◆ **Your goal**
Select the lines of the records containing the word "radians" and list them.

[Items from a dataset]

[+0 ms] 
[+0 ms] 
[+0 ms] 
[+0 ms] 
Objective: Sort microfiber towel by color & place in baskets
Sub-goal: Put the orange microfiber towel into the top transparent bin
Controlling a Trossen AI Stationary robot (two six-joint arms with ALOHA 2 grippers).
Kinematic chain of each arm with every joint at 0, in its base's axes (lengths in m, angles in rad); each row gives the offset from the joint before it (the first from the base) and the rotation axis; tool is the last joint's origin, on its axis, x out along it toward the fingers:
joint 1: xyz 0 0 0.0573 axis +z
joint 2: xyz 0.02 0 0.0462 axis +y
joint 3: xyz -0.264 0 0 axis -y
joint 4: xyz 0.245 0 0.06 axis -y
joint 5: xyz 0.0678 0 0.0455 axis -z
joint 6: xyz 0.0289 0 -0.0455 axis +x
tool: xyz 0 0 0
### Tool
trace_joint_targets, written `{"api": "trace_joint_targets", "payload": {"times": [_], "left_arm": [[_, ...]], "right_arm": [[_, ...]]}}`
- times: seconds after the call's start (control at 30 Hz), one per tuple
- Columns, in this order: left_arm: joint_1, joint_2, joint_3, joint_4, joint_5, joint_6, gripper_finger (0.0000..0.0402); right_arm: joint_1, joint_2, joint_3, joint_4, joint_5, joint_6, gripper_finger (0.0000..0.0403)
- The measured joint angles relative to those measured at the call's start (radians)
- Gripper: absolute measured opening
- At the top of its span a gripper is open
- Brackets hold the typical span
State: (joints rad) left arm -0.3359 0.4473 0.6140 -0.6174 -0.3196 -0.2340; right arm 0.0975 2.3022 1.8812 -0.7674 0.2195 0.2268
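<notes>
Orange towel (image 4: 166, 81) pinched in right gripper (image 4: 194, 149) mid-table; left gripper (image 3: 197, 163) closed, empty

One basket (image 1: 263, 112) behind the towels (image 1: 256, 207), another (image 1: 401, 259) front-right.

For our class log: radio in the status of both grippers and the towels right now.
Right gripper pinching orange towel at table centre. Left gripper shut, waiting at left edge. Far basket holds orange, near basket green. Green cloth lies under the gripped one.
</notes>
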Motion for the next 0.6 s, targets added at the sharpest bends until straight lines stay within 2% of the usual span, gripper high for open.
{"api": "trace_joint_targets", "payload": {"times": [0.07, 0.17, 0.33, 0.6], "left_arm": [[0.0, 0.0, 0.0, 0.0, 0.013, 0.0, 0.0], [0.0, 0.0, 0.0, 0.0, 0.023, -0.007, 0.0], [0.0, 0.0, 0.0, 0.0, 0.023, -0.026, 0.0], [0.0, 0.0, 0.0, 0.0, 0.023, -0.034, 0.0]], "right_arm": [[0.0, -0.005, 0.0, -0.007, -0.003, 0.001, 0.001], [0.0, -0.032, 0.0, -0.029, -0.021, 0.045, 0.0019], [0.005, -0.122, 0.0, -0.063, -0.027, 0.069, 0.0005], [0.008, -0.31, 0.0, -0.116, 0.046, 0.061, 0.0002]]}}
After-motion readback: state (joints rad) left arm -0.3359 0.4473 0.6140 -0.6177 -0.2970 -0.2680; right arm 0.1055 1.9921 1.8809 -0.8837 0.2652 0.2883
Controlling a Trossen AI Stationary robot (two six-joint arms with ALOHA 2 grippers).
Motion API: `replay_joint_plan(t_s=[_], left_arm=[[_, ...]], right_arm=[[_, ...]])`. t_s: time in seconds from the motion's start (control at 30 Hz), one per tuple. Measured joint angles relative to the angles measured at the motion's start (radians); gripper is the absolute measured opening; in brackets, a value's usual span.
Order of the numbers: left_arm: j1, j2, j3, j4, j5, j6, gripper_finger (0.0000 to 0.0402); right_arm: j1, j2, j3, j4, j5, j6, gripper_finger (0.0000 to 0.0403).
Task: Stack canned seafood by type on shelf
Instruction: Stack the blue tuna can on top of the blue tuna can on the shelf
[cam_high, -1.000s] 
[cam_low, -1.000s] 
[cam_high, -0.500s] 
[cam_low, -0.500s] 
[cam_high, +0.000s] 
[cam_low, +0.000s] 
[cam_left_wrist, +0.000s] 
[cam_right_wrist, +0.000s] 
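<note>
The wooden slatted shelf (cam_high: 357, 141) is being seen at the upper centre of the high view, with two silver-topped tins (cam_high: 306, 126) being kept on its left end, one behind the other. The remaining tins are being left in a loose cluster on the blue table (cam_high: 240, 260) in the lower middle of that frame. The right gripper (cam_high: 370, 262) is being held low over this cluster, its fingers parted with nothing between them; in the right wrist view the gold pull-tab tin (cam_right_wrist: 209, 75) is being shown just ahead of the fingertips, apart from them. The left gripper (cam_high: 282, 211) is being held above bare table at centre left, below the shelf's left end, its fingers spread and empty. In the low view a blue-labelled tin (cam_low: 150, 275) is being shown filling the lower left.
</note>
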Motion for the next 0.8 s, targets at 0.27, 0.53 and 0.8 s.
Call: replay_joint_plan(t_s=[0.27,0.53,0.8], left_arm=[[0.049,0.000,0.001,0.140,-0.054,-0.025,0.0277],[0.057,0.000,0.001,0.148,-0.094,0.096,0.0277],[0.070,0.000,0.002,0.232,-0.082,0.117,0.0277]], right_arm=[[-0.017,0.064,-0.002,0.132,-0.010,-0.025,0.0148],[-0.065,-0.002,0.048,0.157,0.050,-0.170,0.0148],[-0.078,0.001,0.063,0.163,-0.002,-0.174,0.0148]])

◆ **Answer space**
- The measured joint angles relative to those measured at the call's start (radians)
Motion API: `replay_joint_plan(t_s=[_], left_arm=[[_, ...]], right_arm=[[_, ...]])`. t_s: time in seconds from the motion's start (control at 30 Hz), one per tuple. Measured joint angles relative to the angles measured at the motion's start (radians); gripper is the absolute measured opening; in brackets, a value's usual span.

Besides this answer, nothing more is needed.